== INSTRUCTIONS FOR THE TASK ==
Scan the entries below. List each line with "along".

INFORMATION SUPPLIED Block Start

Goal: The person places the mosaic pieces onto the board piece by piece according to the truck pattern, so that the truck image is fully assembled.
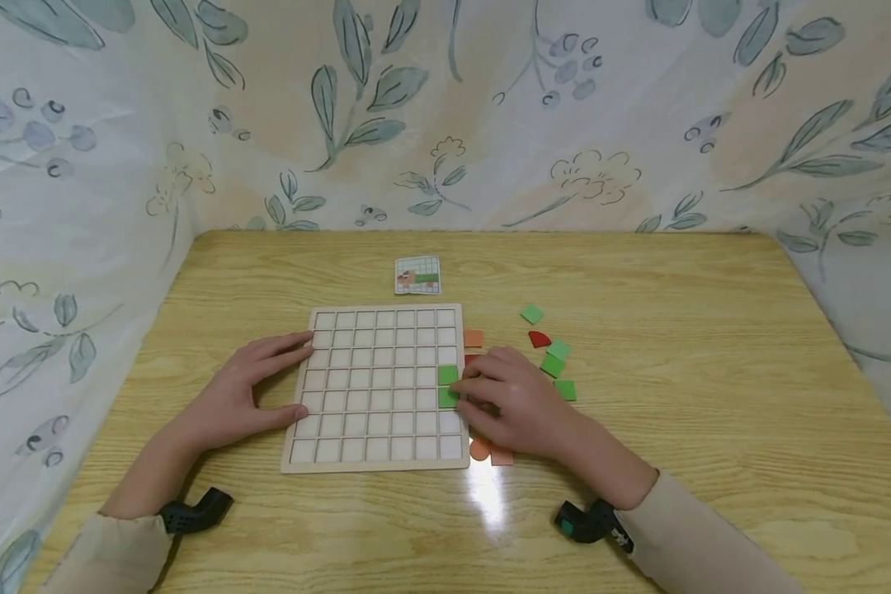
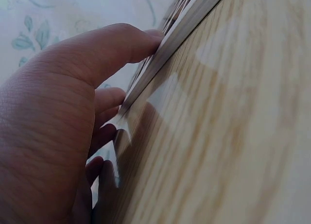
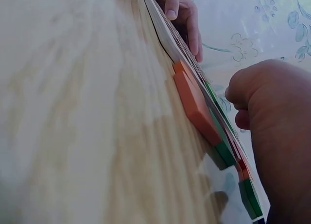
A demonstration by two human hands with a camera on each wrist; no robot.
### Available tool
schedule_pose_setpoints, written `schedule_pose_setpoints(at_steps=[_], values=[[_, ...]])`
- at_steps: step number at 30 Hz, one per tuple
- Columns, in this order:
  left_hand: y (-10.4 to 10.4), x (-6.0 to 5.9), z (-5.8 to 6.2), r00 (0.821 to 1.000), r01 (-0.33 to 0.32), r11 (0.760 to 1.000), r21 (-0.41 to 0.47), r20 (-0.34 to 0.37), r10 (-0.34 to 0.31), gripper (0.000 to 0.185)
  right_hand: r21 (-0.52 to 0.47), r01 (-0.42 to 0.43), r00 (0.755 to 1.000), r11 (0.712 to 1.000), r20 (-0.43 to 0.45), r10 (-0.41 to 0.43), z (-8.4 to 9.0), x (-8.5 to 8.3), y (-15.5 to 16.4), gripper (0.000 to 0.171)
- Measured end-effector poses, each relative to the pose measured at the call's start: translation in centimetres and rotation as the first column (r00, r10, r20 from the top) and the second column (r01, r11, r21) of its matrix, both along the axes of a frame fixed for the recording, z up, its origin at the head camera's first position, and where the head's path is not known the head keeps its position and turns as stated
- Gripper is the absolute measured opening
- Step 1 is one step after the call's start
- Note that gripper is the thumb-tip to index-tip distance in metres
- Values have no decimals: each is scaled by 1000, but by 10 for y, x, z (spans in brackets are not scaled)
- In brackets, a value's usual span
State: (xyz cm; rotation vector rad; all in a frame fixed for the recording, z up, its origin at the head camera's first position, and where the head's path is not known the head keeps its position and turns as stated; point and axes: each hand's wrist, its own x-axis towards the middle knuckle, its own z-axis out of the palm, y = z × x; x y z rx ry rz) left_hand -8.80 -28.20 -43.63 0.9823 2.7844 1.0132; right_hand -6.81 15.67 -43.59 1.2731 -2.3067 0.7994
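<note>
A pale wooden grid board (image 1: 371,389) lies flat on the table. Two green square tiles, an upper one (image 1: 448,374) and a lower one (image 1: 446,398), fill neighbouring cells in its rightmost column. My left hand (image 1: 236,394) rests against the board's left edge, thumb and fingers spread apart; the left wrist view shows the thumb (image 2: 143,44) touching the rim. My right hand (image 1: 516,400) reaches over the right edge, with its fingertips at the lower green tile. Whether they touch it or hold anything is hidden; the right wrist view shows the thumb (image 3: 243,85) above the board.
Right of the board lie several green tiles (image 1: 553,365), a red quarter-round piece (image 1: 539,339), an orange tile (image 1: 473,338), an orange round piece (image 1: 479,449) and an orange square (image 1: 502,456). A small pattern card (image 1: 417,275) lies behind the board. Floral cloth (image 1: 453,115) hangs beyond the table.
</note>
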Motion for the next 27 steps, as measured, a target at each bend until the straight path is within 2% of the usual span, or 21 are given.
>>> schedule_pose_setpoints(at_steps=[11,19,27], values=[[-3,4,1,1000,-2,1000,1,-17,2,83,-21,13,1000,1000,18,-13,1,10,8,10],[0,2,1,1000,4,1000,11,-29,-3,83,12,7,998,1000,57,-8,1,19,17,15],[2,1,0,1000,2,1000,12,-21,-2,83,35,22,998,999,57,-24,0,27,26,15]])
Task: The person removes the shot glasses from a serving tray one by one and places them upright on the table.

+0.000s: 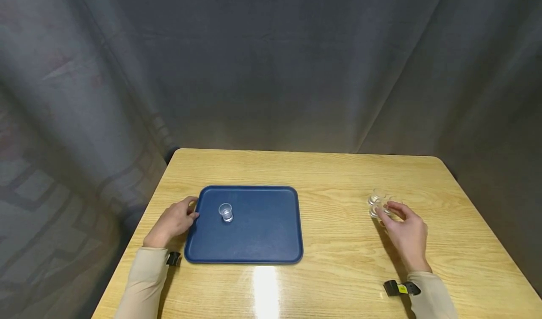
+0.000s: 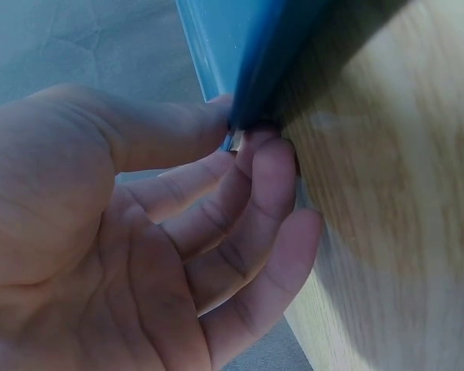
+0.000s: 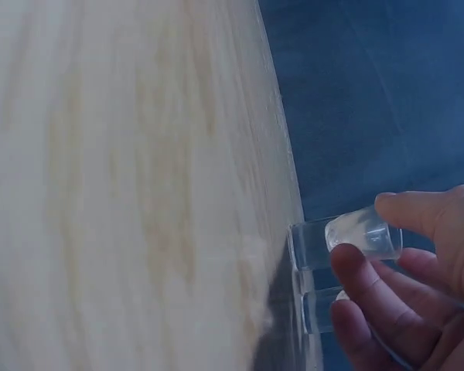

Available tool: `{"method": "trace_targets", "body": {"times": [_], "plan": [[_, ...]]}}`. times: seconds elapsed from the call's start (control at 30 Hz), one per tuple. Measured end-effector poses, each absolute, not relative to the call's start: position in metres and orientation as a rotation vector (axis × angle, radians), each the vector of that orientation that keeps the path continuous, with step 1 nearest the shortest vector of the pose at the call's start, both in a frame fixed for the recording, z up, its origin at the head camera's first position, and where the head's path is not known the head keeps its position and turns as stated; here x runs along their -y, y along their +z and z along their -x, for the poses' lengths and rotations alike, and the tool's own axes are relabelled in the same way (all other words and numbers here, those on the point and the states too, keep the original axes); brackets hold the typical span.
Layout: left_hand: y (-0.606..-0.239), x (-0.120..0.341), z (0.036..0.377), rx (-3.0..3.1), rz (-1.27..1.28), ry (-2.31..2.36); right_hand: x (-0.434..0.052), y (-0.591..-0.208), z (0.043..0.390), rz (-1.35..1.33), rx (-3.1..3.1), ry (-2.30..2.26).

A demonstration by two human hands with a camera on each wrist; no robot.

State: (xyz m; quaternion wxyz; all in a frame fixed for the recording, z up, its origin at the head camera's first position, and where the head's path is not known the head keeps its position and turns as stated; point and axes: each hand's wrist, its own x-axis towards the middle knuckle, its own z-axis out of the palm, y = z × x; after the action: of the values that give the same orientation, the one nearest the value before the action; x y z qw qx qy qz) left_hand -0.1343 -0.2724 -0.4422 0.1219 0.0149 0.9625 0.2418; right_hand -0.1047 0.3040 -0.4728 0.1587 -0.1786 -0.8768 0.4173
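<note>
My left hand (image 1: 173, 220) grips the left rim of a dark blue tray (image 1: 263, 227), thumb over the edge and fingertips curled beneath, as the left wrist view shows. One small clear shot glass (image 1: 227, 213) stands on the tray's left half. Far to the right, my right hand (image 1: 406, 232) is at a small cluster of similar glasses (image 1: 376, 197). In the right wrist view its thumb and fingers pinch one shot glass (image 3: 367, 234) with the mouth upward. Other glasses stand right by it, partly covered by the fingers.
The wooden table (image 1: 334, 234) carries the tray on its left and the glass cluster on its right. Bare tabletop lies between them. A grey curtain (image 1: 271, 74) hangs behind the table and at its sides.
</note>
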Motion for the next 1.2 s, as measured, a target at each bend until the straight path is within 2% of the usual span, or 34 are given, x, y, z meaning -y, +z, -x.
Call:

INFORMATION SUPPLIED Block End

== ANSWER FOR THE TASK ==
- Measured end-effector poses, each relative to the pose measured at the call's start: translation in centimetres and rotation as the first column (r00, r10, r20 from the top) and the second column (r01, r11, r21) of its matrix, both along the axes of a frame fixed for the recording, z up, its origin at the head camera's first position, and where the head's path is not known the head keeps its position and turns as stated
Available tool: `{"method": "trace_targets", "body": {"times": [_], "plan": [[_, ...]]}}`. times: seconds elapsed from the call's start (control at 30 Hz), one per tuple. Measured end-effector poses, each absolute, not relative to the call's start: position in metres and orientation as a rotation vector (axis × angle, radians), each the vector of that orientation that keeps the path continuous, with step 1 nearest the shortest vector of the pose at the call's start, both in a frame fixed for the recording, z up, its origin at the head camera's first position, and where the head's path is not known the head keeps its position and turns as stated; here x runs along their -y, y along their +z and z along their -x, for the poses' lengths and rotations alike, and the tool's own axes are relabelled in the same way (all other words and numbers here, those on the point and the states too, keep the original axes); brackets hold the typical span.

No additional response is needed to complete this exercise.